→ Task to carry out
The lines from the top of the listing through the one containing "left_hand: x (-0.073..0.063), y" are to be retyped exactly, with no other lines.

→ Information shown
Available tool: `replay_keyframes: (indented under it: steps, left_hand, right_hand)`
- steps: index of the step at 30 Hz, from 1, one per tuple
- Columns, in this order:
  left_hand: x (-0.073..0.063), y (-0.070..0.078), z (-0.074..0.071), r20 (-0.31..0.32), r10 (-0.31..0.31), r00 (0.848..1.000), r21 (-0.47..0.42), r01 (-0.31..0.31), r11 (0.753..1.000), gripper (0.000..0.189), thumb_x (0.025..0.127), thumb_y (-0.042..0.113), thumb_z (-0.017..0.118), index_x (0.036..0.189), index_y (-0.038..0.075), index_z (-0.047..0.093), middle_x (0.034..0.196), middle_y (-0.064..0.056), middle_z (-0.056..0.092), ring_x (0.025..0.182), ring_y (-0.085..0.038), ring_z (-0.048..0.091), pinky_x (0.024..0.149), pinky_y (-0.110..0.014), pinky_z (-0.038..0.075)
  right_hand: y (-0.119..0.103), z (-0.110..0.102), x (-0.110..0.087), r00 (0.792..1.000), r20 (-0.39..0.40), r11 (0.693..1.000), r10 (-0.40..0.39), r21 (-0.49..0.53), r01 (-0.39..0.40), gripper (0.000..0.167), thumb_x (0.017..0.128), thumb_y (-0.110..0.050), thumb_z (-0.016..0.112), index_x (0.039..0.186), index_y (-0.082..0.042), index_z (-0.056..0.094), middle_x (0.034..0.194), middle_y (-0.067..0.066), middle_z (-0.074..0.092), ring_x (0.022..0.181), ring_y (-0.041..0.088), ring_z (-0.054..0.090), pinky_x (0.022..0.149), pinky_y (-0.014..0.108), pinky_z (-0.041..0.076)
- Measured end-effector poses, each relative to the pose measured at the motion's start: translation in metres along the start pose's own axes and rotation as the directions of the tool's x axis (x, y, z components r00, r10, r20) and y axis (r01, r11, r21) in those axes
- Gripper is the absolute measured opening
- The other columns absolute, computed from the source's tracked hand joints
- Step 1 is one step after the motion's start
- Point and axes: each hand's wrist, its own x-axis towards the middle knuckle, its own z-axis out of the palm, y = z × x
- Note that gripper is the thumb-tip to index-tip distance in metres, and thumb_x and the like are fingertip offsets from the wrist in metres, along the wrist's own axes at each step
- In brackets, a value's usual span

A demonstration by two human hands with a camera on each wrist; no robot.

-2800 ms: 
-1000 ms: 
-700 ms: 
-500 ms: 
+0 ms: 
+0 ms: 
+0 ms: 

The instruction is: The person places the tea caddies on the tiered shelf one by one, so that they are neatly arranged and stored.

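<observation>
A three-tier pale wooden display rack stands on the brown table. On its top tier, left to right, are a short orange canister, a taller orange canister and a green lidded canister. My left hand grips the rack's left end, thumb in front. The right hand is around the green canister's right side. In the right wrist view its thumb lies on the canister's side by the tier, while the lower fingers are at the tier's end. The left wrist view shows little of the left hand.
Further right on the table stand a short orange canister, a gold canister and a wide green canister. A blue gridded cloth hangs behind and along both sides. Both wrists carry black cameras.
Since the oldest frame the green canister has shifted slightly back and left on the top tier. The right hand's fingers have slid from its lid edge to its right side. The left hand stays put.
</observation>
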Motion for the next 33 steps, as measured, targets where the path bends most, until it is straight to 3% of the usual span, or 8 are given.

→ Exercise solution
Available tool: `replay_keyframes: (indented under it: steps, left_hand, right_hand)`
- steps: index of the step at 30 Hz, from 1, one per tuple
- Columns, in this order:
  left_hand: x (-0.073..0.063), y (-0.070..0.078), z (-0.074..0.071), r20 (-0.31..0.32), r10 (-0.31..0.31), r00 (0.848..1.000), r21 (-0.47..0.42), r01 (-0.31..0.31), r11 (0.753..1.000), gripper (0.000..0.189), thumb_x (0.025..0.127), thumb_y (-0.042..0.113), thumb_z (-0.017..0.118), index_x (0.036..0.189), index_y (-0.038..0.075), index_z (-0.047..0.093), middle_x (0.034..0.196), middle_y (-0.064..0.056), middle_z (-0.056..0.092), ring_x (0.025..0.182), ring_y (-0.085..0.038), ring_z (-0.048..0.091), pinky_x (0.024..0.149), pinky_y (-0.110..0.014), pinky_z (-0.038..0.075)

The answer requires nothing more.